Task brief - Of the lines listed below, return exactly those that run from the line containing "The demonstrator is" through the line containing "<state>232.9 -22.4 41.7", both included.

----

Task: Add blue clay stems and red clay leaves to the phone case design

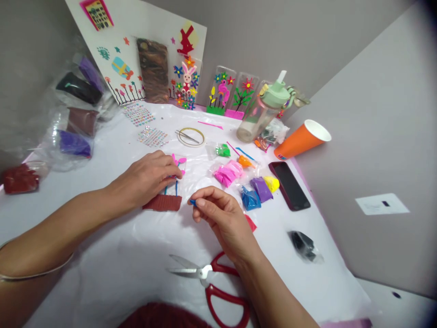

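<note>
My right hand (218, 212) pinches a small bit of blue clay (193, 202) between thumb and fingers, just right of a clear panel. That clear panel (173, 189) lies flat with a ridged brown clay band (162, 203) along its near end, thin blue stems, and pink clay petals (179, 159) at the top. Over the panel's left part rests my left hand (153, 173), its fingers drawn together by the stems and petals. Whether something sits between those fingertips is hidden. Red-handled scissors (205, 272) lie spread below, partly under my right forearm.
Bagged clay in pink (229, 173), blue (251, 198) and purple (262, 189) lies to the right, near a phone (290, 186). An orange cup (302, 139) leans beyond, beside a bottle (261, 114). Tweezers (187, 136) lie on a ring. Decorated panels (221, 90) stand behind.
</note>
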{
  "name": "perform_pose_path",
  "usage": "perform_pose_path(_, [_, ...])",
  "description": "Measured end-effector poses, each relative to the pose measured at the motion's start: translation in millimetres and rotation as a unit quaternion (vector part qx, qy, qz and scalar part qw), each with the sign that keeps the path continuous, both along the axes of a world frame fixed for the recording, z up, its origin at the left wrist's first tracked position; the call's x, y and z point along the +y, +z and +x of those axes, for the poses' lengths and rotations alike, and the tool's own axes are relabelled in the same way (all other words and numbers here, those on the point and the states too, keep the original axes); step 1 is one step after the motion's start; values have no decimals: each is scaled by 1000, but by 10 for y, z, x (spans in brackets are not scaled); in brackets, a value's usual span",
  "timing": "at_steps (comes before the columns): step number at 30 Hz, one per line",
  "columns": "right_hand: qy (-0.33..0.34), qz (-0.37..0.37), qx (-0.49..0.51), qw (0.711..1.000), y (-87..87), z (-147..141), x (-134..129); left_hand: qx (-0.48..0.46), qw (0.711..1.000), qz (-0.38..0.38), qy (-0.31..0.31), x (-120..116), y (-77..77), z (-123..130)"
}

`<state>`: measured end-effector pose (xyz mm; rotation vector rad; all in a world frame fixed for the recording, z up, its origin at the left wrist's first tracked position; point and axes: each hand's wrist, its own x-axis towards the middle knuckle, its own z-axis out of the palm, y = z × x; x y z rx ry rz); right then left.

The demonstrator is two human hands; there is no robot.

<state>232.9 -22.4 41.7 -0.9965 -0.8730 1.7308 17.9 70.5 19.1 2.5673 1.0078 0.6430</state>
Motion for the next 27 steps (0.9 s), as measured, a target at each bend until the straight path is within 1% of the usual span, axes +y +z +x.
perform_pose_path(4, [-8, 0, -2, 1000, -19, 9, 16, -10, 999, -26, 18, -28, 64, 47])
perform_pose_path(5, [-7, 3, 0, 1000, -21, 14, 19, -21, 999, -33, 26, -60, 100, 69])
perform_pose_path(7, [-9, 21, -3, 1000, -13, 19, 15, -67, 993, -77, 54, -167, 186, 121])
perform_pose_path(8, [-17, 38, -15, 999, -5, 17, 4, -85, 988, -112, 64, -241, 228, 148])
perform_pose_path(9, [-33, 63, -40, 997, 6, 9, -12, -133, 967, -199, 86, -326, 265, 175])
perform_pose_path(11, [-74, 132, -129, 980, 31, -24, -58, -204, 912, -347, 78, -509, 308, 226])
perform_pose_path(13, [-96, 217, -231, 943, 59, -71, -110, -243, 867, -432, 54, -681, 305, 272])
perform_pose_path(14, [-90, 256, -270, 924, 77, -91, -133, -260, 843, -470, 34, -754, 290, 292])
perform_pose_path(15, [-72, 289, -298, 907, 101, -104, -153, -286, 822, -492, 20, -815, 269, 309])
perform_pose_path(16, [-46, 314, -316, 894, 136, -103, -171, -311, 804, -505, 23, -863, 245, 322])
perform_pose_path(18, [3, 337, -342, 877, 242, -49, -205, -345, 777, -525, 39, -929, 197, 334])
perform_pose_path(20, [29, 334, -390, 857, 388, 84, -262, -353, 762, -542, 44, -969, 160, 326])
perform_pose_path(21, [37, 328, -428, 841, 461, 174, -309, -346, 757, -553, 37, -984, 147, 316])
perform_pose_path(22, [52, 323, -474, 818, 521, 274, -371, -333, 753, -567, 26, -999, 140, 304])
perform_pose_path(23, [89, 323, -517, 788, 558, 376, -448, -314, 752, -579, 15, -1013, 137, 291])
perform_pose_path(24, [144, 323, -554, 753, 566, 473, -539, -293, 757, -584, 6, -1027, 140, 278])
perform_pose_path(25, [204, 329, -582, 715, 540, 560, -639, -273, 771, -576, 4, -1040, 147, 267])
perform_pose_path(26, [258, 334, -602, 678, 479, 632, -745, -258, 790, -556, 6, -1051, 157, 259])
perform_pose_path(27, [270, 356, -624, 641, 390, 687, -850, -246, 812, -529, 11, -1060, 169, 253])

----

The answer -
The demonstrator is two human hands; there is no robot.

<state>232.9 -22.4 41.7 -0.9965 -0.8730 1.7308 17.9 70.5 19.1 2.5673 1.0078 0.6430</state>

No further output is needed for the exercise.